Di bullismo e disabilità non si parla

«Dalle parole dei giovani intervistati è emersa l’esigenza di relazionarsi meglio e più assiduamente con gli adulti di riferimenti che, in questo contesto, sono gli insegnanti», spiega Giovanni Merlo, direttore di Ledha (Lega per i diritti delle persone con disabilità) che fa parte del progetto Inclusi, in un’intervista a Sanità Informazione. L’indagine è stata avviata per colmare un’evidente lacuna: «Se di bullismo si parla sempre più spesso negli ultimi anni, tanto che sono numerosissimi gli studi in materia, resta del tutto inesplorata la relazione tra bullismo e disabilità, rapporto che può vedere la persona con disabilità rivestire entrambi i ruoli, sia quello di vittima, che di artefice, soprattutto quando la disabilità è di tipo cognitivo», aggiunge Merlo.

Bullismo: i dati Istat

Secondo gli ultimi dati Istat diffusi sull’argomento metà degli studenti tra gli 11 e i 17 anni è stata vittima di bullismo da parte dei propri coetanei con offese verbali, derisione per l’aspetto fisico o il modo di parlare, esclusione dal gruppo a causa del proprio credo o delle proprie opinioni, fino alla violenza fisica.
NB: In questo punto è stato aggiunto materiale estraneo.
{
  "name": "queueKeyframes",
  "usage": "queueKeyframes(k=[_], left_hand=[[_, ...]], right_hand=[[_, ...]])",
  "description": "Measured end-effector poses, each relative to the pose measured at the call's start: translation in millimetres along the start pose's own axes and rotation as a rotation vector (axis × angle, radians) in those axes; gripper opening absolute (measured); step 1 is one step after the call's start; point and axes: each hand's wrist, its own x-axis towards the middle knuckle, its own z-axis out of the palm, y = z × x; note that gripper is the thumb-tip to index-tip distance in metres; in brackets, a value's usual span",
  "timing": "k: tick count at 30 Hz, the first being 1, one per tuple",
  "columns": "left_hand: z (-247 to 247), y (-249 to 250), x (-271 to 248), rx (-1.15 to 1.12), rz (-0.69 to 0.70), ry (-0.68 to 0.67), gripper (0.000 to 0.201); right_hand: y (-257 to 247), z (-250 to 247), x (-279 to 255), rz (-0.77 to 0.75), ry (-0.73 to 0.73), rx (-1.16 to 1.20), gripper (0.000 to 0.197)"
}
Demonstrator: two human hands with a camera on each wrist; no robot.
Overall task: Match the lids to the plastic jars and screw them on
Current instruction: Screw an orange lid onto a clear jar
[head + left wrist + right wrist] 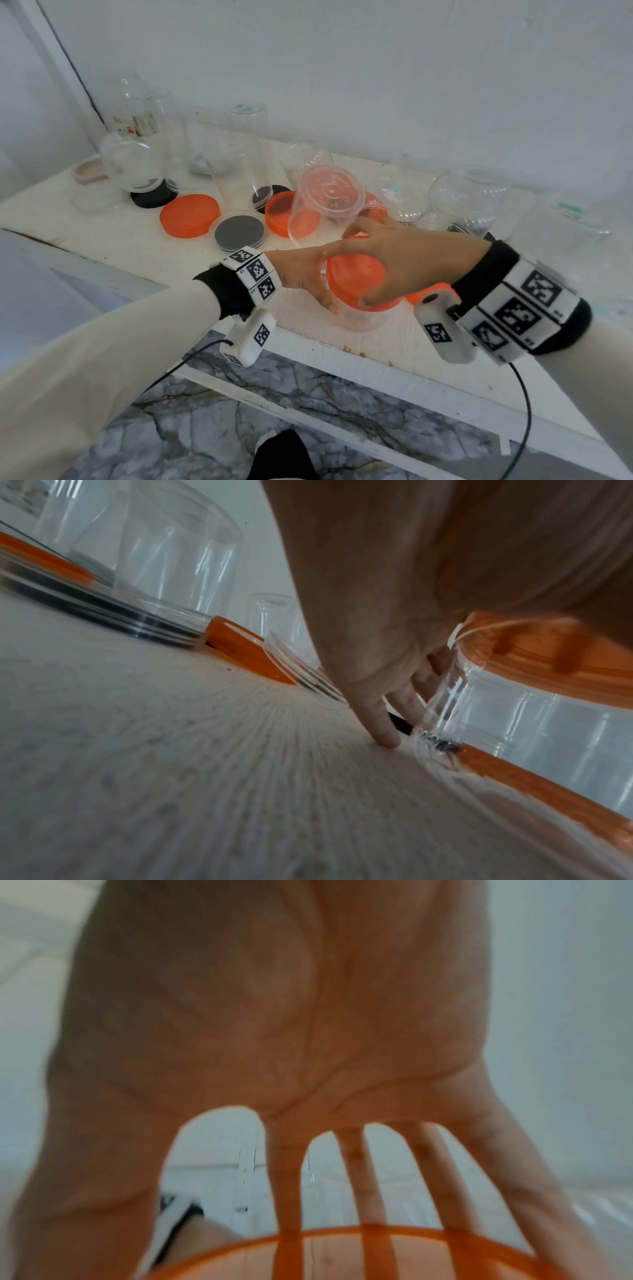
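My right hand (pixel 404 253) spreads its fingers (pixel 287 1191) over the orange lid (pixel 356 277), curling round its rim atop the clear jar (pixel 356 315) at the table's (pixel 120 236) front edge. My left hand (pixel 301 277) wraps the jar's side, little finger (pixel 380 723) touching the tabletop. Behind lie loose orange lids (pixel 189 215), a grey-lined lid (pixel 239 230) and a tilted tub (pixel 325 202); its embossed writing and the labelled bottle (pixel 137 116) are unreadable.

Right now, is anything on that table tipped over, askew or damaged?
Yes. One clear jar lies tilted on its side among the loose lids, its base facing the camera, and an orange lid beside it leans on edge instead of lying flat. The table shows rusty chips along its front edge. Nothing looks spilled.
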Motion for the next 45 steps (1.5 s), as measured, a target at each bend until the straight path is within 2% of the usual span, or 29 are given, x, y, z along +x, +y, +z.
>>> queueKeyframes(k=[3,7,9,11,18,25,32,35,38,41,43,45], left_hand=[[-1,-2,1,0.006,-0.005,0.014,0.094],[-1,1,0,0.018,-0.005,0.011,0.093],[0,2,0,0.016,0.011,0.006,0.102],[1,3,-1,0.011,0.01,0.008,0.105],[1,-1,-1,-0.002,0.011,0.035,0.081],[5,0,-3,-0.006,0.045,0.078,0.096],[6,14,-12,0.068,0.057,0.105,0.091],[12,25,-22,-0.045,0.129,0.198,0.092],[11,45,-35,-0.127,0.306,0.323,0.088],[-3,64,-43,-0.163,0.46,0.535,0.076],[-14,71,-42,-0.056,0.513,0.754,0.057],[-26,69,-34,0.189,0.496,0.922,0.047]], right_hand=[[-5,5,2,0.101,0.079,-0.162,0.077],[2,-1,1,-0.001,-0.031,-0.066,0.093],[5,-1,2,-0.042,-0.069,-0.039,0.097],[5,1,3,-0.045,-0.041,-0.045,0.095],[5,2,3,-0.03,0.105,-0.107,0.091],[3,6,3,0.01,0.162,-0.11,0.094],[-2,12,-5,0.039,0.204,-0.155,0.093],[0,7,-18,0.03,0.249,-0.099,0.094],[8,-13,-42,0.021,0.361,0.068,0.095],[22,-34,-64,0.03,0.5,0.276,0.093],[31,-45,-70,0.057,0.576,0.365,0.092],[41,-53,-67,0.092,0.661,0.398,0.092]])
Il fenomeno si inasprisce quando si entra nell’ambito del cyberbullismo, che nasce da una dinamica di gruppo, dove i soggetti coinvolti si sostengono reciprocamente e gli attori principali non sono solo il “bullo” e la “vittima”, ma l’intero gruppo classe, insegnanti inclusi. «Nelle statistiche ufficiali i bambini e i ragazzi con disabilità sono “invisibili”, eppure qualsiasi condizione di disabilità espone lo studente a un maggior rischio di essere vittima del bullismo, in particolare in quei contesti di classe in cui non si creano le condizioni per comprenderla – commenta il direttore Merlo -.  Chi compie atti di bullismo verso le persone con disabilità risponde in genere alla necessità di “proiettare” sull’altro, e quindi allontanare».
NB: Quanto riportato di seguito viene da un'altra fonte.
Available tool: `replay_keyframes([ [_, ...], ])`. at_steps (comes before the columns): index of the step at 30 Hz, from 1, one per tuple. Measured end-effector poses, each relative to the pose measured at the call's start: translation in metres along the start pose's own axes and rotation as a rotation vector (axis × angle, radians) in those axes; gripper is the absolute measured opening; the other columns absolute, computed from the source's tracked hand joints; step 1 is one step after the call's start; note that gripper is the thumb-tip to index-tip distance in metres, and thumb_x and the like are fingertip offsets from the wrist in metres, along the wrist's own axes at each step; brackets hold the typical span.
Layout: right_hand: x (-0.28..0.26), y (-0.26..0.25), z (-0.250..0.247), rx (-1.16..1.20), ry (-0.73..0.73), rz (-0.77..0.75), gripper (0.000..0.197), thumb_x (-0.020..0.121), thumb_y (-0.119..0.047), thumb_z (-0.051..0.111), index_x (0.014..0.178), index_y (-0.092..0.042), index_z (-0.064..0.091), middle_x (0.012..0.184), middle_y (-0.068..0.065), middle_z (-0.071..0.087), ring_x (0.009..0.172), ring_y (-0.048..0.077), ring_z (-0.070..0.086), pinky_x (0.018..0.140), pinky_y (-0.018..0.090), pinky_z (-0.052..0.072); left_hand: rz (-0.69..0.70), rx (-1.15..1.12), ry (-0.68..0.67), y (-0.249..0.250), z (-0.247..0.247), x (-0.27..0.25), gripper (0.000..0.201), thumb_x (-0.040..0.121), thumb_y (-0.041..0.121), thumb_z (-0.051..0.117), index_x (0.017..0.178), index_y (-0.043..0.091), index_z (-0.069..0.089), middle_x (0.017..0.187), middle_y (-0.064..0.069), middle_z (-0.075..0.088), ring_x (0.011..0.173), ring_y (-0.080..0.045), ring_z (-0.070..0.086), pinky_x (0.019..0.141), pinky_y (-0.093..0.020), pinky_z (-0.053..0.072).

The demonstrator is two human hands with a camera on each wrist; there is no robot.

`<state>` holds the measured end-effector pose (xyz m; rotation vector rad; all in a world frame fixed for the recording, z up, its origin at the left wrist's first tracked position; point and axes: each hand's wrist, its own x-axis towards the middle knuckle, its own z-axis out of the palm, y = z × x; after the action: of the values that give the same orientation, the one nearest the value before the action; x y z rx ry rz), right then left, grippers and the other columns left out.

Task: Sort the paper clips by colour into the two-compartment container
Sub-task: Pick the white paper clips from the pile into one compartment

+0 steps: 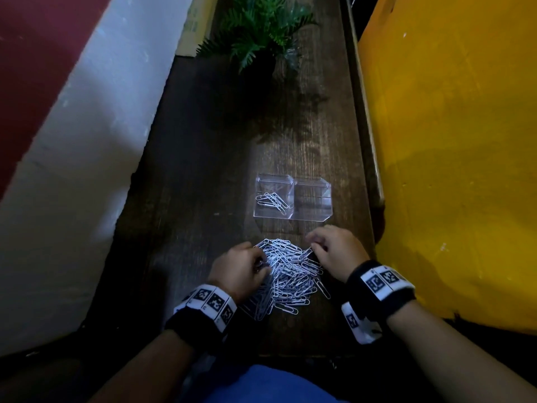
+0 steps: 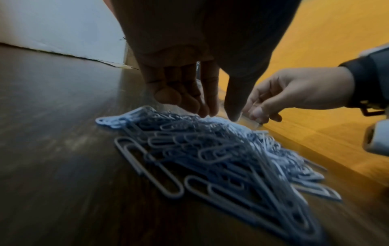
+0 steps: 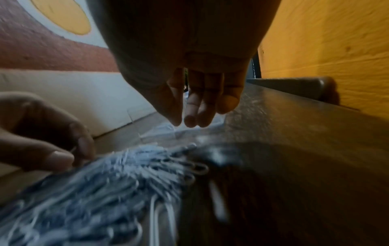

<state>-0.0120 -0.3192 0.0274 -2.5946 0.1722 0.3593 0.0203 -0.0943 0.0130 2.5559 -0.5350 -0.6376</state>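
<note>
A heap of paper clips, pale ones and darker grey ones mixed, lies on the dark wooden table close to me. Beyond it stands the clear two-compartment container. Its left compartment holds several pale clips; I cannot make out any in the right one. My left hand touches the heap's left edge, fingers hanging loosely over the clips. My right hand reaches the heap's far right edge, fingers nearly straight. No clip shows between the fingers of either hand.
A yellow wall runs close along the table's right edge. A white and red wall borders the left. A green fern in a pot stands at the far end. The table is narrow.
</note>
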Motion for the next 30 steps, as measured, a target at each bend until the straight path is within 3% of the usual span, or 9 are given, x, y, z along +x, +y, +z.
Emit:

Come si è svolta l’indagine

Le organizzazioni partner del progetto “Inclusi”, per condurre l’indagine su bullismo e disabilità, hanno coinvolto 612 studenti di 10 scuole, tra secondarie di primo grado e corsi di formazione professionale, e un centro di aggregazione giovanile, in otto città (variando tra grandi e piccoli centri urbani) di quattro regioni italiane (Lombardia, Marche, Lazio e Campania). Le attività proposte si basano su strumenti formativi che hanno messo i ragazzi nella condizione di gioco per esprimere le loro capacità empatiche, gli orientamenti valoriali e il grado di consapevolezza delle azioni. Alcuni esempi di queste attività educative sono: il circle time (gruppo di discussione in cerchio dove ognuno può esprimere la sua opinione), il role playing (interpretazione di ruoli), le drammatizzazioni e, non ultimo, un questionario a cui i ragazzi hanno risposto mettendosi di fronte a situazioni verosimili di bullismo, elaborate a partire da casi reali, nei confronti di ragazzi con disabilità.

I risultati

Dall’insieme delle attività emerge con chiarezza il punto di vista dei ragazzi: «Credono che gli insegnanti possano fare la differenza e chiedono loro di intervenire non con un atteggiamento punitivo ma impegnandosi in una vera educazione alla diversità e di superare lo stereotipo del “bullo cattivo” e della “vittima indifesa” –  sottolinea il direttore di Ledha-. La richiesta che viene posta agli adulti è quella certamente di esserci, di essere coerenti e affidabili, di essere i primi a credere che il bullismo, anche quando coinvolge i ragazzi con disabilità, non sia un fenomeno ineluttabile e quasi “naturale”. Un fenomeno che si può prevenire, contrastare e risolvere: più con le riflessioni che – dice Merlo, sintetizzando le risposte dei ragazzi – con le punizioni. Lavorando per avvicinare, anziché separare».

Progetti futuri

In altre parole, i ragazzi da un lato si rendono conto che troppo spesso sottovalutano il problema e dall’altro cercano negli insegnanti una soluzione, riconoscendo in loro il ruolo di educatori necessari nella prevenzione e nel contrasto del bullismo in classe, usando gli strumenti del dialogo e della condivisione, al posto delle punizioni. «Alla fine del progetto realizzeremo una campagna di comunicazione rivolta agli insegnanti, affinché possano conoscere il parere degli studenti e – conclude il direttore di Ledha – farne tesoro».